**Exercise objective:** Beginning with the first line, copy out each line of the material until the line containing "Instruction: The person" has been copied as well.

**Dataset extract:**
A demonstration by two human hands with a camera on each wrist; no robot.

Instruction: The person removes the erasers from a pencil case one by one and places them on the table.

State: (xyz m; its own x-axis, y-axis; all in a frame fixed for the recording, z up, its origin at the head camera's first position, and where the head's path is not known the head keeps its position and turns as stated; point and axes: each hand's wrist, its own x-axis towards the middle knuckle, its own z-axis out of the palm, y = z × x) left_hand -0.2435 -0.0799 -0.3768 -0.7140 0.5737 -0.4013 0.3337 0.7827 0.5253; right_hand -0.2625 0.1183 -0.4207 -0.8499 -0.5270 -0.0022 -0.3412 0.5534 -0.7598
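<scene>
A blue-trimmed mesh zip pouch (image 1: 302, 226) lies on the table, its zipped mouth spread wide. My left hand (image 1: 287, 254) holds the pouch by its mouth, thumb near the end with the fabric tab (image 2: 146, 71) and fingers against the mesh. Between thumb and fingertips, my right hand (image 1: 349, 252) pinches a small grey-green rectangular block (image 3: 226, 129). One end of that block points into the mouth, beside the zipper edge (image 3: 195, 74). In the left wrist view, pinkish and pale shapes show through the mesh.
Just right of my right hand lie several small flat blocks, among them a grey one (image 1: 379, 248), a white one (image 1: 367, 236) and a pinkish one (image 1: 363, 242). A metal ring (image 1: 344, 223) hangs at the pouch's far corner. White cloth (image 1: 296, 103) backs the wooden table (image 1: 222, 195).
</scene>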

**Answer to this exercise:**
A demonstration by two human hands with a camera on each wrist; no robot.

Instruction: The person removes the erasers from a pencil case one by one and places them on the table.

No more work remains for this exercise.